ESCs Were Established in 1914 Through an Act of the Ohio General Assembly.

The law created 88 “County School Districts” and charged them with the task of “elevating the state’s system of education to a proper standard.” This effort entailed county office staff members drafting courses of study for school systems, providing in-service training for teachers, and assuring quality classroom instruction through supervision and evaluation.
Ohio’s Vital Learning Link: An Evolution

The role of the county offices evolved and expanded over the next several decades. In the 1930’s, they began assisting districts with fiscal and purchasing services; later, in the 1960’s their responsibilities expanded again as they began operating special education programs for schools.

The ESC Role Today

Today, “county school districts” or Educational Service Centers provide a myriad of services that include not only their original mandate, but gifted education programs, alternative school options, school improvement initiatives, early childhood education programs, technology assistance, student support services, and much more.

In 1995, Amended Substitute House Bill 117, changed the role of the “county school districts” by redefining their responsibilities, and renaming them “educational service centers.” The law also encouraged county offices to merge into regional agencies. Today, there are 53 educational service centers across the state providing vital services to approximately 95% of Ohio’s more than 600 public school districts. ESCs provide support and assistance to school districts, school-aged and preschool children, as well as community organizations throughout Ohio.

Increased Customer Choice: The Evolution Continues

In June 2013, Am. Sub. H.B. 95 granted local school districts greater choice in selection of ESCs. Districts were granted the ability to sever from the territory of an existing ESC and annex to the territory of another adjacent ESC. Granting districts greater choice in ESCs insures the ultimate accountability in customer satisfaction.

Elected Boards Ensure Proper Public Oversight and Accountability

Keeping with the tradition of maintaining local control of public schools, ESCs operate under the oversight of a locally-elected Governing Board. The day-to-day operations of ESCs are conducted through ESC superintendents, treasurers, and other administrators.
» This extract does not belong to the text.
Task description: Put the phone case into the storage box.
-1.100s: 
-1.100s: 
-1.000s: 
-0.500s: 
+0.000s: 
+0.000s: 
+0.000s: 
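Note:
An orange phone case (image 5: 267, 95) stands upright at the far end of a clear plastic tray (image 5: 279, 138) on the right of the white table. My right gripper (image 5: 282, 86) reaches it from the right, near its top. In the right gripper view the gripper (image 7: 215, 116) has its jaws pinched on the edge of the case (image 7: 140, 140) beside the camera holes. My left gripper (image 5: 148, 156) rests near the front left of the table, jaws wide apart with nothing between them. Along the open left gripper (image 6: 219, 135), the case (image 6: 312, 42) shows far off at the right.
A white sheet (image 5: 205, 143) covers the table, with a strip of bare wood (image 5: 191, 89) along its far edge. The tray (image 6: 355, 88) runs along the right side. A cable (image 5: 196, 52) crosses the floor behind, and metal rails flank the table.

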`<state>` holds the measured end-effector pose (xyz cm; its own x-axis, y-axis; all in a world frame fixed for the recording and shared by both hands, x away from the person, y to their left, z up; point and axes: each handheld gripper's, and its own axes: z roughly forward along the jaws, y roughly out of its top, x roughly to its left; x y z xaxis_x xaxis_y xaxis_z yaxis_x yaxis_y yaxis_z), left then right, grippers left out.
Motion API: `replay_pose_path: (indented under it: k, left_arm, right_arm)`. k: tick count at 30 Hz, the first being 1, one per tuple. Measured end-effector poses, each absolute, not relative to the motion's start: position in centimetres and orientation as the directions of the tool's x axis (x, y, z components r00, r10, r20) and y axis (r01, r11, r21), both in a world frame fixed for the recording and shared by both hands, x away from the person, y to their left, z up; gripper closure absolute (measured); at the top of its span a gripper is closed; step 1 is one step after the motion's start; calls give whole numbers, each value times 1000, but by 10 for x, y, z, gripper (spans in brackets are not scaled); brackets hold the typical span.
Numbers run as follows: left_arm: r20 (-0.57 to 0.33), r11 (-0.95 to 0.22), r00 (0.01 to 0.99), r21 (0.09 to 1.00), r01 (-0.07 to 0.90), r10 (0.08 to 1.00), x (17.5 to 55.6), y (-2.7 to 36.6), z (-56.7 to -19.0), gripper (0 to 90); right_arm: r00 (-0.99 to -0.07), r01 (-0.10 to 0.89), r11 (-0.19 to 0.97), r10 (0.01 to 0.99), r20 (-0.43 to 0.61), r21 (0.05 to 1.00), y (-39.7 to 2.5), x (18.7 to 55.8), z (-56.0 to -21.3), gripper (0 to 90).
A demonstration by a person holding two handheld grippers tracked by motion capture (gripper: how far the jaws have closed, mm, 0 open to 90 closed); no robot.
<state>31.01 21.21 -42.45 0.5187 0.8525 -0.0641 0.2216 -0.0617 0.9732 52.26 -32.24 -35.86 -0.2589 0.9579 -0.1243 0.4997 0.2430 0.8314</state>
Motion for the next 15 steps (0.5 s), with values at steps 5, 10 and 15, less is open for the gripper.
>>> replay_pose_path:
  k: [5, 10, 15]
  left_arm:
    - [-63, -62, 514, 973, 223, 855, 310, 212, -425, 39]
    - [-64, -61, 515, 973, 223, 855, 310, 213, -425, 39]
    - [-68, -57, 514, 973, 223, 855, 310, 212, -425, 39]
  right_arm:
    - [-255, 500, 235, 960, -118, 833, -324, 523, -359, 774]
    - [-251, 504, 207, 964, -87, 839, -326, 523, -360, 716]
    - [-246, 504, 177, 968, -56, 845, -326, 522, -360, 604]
ESC Funding—ESCs, defined in both state and federal law as school districts, are public education agencies.

As such, ESCs receive some state funding to support operations. Despite their public and not-for-profit status, ESCs are unable to generate funds through taxation. Each ESC depends on revenues from the contracted delivery of services to districts or competition for public dollars and/or grant funds as their primary source of revenue.

A Vital Component to Ohio’s Educational System

ESCs are a vital and necessary component of Ohio’s educational service system and will continue to serve as the conduit and delivery system for Ohio’s school improvement and educational reforms.

Quality, Proximity, Capacity, Accessibility: Hallmarks of ESCs Success

Ohio’s 53 ESCs are geographically distributed across the state and serve the schools in their respective areas. ESCs have a unique understanding of the strengths and needs of their districts. ESCs use these insights to positively impact and improve instruction and student achievement outcomes. Ohio’s ESCs are adequately staffed with varied and experienced personnel.